Materials and Methods: The institutional review board approved this HIPAA-compliant study, and a waiver of informed consent was obtained. Twenty-nine consecutive patients (12 men, 17 women; mean age, 48 years; age range, 21–93 years) with abdominal pain underwent 16-section CT with coronal reformations. Eight independent readers reviewed randomized scans (transverse and coronal) and identified pathologic findings in multiple organ systems. Timing for each interpretation was recorded. One month later, readers reviewed the scan reformatted in the other imaging plane. Agreement between transverse and coronal scans was measured by using Cohen {kappa} coefficients.

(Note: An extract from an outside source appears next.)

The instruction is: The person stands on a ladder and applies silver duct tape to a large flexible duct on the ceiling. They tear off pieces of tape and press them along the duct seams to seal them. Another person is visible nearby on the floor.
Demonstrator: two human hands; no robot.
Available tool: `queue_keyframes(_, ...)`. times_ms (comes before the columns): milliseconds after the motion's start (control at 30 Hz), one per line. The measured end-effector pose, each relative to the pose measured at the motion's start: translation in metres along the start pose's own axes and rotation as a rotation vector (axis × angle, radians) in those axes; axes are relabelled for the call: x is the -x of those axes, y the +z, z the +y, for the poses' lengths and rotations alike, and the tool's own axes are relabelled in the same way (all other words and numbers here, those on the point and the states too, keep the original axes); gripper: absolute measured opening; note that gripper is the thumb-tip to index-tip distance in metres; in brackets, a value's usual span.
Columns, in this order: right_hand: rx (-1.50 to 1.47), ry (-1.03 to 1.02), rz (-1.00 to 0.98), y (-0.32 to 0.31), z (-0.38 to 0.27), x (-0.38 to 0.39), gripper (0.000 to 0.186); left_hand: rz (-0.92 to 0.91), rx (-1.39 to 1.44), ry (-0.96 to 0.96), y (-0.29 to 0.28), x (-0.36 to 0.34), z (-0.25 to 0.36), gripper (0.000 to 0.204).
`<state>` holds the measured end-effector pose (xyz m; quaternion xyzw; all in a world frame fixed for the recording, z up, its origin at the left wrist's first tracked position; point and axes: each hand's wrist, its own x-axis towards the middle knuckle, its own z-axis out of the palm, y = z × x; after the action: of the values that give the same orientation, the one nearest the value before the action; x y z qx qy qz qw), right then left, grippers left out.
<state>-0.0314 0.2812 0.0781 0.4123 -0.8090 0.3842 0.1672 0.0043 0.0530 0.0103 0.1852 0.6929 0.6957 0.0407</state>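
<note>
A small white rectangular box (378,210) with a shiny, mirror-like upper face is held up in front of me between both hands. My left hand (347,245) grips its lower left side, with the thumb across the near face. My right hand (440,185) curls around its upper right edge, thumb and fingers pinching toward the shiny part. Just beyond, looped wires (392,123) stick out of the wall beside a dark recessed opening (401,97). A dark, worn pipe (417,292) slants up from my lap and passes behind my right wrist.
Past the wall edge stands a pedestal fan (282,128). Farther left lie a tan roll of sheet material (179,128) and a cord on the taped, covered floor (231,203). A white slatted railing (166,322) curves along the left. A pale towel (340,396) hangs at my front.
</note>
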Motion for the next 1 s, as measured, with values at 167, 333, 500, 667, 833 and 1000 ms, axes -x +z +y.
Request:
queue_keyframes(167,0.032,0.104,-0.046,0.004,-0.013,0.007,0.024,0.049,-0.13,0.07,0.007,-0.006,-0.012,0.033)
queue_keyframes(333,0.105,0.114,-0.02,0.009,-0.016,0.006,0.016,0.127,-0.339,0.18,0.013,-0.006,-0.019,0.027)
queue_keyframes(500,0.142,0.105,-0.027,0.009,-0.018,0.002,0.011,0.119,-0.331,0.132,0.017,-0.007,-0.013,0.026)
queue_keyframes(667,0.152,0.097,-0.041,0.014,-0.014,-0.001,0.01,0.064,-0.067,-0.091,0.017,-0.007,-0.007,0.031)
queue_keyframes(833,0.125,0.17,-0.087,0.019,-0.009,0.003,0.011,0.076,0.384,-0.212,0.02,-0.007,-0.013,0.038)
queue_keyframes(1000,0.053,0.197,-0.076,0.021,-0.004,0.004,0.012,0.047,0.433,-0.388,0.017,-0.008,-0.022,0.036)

Results: Agreement was moderate to near perfect between transverse and coronal interpretations for intraabdominal anatomic and pathologic findings ({kappa} = 0.59–1.00). For transverse interpretations, more thoracic pathologic findings were noted than for coronal interpretations; for coronal interpretations, more lymph nodes were noted than for transverse interpretations. Mean transverse interpretation time was 4.9 minutes ± 1.1 (standard deviation) (range, 2.9–6.5 minutes); mean coronal interpretation time was 5.1 minutes ± 0.8 (range, 3.3–6.7 minutes). For each reader, there was no statistically significant difference in interpretation time between transverse and coronal scans (P = .06).

Conclusion: With regard to the presence of intraabdominal pathologic findings, coronal reformations from isotropic voxels are similar to transverse scans in terms of interpretation time and reader agreement.